Exercise prompt:
Find the lines in the listing below that have the word "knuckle" and give their count, nothing else.

Data for this exercise:
Content starts

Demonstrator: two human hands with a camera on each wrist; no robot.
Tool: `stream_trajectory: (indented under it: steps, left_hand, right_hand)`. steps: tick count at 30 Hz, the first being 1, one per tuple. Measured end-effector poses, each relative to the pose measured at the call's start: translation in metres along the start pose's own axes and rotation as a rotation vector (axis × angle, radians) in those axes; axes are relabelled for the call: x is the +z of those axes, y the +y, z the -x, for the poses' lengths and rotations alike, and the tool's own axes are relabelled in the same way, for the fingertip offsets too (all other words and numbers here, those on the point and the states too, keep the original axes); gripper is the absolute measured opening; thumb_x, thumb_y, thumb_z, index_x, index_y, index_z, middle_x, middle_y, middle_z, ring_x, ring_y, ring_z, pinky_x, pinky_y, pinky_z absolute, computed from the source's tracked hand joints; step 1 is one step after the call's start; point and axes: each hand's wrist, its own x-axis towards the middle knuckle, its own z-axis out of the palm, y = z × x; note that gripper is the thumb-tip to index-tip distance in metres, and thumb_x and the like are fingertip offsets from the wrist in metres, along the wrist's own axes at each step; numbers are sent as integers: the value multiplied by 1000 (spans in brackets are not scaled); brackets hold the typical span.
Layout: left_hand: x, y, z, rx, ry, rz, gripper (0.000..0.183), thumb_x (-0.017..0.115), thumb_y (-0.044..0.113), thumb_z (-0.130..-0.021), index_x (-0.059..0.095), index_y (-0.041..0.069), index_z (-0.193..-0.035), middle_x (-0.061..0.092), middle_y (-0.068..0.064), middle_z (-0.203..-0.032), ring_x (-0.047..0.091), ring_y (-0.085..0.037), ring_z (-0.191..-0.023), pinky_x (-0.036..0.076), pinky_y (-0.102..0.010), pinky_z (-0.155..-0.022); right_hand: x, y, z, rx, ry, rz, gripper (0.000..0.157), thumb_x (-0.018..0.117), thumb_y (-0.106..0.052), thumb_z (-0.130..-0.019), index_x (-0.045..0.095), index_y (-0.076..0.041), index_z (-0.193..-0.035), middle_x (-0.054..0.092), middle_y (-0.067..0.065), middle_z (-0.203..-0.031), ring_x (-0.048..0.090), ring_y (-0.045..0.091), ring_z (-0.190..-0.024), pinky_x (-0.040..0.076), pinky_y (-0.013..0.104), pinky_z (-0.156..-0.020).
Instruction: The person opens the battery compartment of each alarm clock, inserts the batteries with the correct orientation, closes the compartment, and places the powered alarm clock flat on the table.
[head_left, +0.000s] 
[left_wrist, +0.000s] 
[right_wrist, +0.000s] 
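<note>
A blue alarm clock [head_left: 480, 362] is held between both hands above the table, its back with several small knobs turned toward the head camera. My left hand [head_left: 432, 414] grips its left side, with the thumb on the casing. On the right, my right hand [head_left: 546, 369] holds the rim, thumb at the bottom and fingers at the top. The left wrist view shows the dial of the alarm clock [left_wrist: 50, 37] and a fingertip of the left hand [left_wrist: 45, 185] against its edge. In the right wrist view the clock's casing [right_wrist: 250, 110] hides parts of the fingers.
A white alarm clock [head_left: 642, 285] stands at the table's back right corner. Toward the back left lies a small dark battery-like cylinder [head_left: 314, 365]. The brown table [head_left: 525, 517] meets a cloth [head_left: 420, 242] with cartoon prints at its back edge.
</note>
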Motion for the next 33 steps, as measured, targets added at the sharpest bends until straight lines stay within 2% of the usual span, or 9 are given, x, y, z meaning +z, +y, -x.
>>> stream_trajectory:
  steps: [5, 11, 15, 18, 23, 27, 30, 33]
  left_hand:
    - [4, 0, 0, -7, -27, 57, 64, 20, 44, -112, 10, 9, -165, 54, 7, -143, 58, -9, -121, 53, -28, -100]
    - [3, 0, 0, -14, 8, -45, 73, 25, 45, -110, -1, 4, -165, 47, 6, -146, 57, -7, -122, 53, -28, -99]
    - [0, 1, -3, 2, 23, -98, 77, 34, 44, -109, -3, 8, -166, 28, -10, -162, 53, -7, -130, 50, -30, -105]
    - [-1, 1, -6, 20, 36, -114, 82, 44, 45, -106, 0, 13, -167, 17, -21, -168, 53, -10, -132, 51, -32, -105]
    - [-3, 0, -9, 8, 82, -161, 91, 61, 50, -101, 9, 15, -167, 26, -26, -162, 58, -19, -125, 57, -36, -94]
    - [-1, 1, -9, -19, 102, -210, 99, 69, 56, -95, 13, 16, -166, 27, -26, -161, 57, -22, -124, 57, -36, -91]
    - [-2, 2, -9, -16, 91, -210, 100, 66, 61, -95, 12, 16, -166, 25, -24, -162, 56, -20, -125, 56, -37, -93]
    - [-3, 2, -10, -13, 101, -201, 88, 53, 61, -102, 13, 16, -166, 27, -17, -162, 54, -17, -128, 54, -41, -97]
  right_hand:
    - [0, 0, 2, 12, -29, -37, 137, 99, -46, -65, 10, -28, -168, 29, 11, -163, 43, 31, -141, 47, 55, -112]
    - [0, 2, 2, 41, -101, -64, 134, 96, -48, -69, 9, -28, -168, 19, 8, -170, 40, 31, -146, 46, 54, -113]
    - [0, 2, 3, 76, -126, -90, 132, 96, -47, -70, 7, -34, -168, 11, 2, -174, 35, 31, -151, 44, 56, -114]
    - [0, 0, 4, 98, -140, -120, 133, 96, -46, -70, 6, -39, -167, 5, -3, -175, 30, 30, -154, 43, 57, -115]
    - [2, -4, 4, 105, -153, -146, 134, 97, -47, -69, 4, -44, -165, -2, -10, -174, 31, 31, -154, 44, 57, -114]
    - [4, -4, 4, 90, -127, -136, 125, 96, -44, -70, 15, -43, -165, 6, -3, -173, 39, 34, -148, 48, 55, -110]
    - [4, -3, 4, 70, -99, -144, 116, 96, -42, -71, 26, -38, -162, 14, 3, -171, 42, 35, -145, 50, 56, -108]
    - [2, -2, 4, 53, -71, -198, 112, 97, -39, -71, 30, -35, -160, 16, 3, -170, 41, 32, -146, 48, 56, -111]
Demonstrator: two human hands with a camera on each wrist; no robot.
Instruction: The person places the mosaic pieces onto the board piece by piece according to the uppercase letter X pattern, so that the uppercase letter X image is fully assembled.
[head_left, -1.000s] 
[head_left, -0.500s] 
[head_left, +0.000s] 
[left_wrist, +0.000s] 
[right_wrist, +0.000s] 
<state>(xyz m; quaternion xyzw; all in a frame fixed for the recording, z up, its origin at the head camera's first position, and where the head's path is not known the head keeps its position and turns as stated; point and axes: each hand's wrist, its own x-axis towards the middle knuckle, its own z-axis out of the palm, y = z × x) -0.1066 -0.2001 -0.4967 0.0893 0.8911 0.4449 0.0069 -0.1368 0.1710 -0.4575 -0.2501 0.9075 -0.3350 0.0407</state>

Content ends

Result of the exercise:
2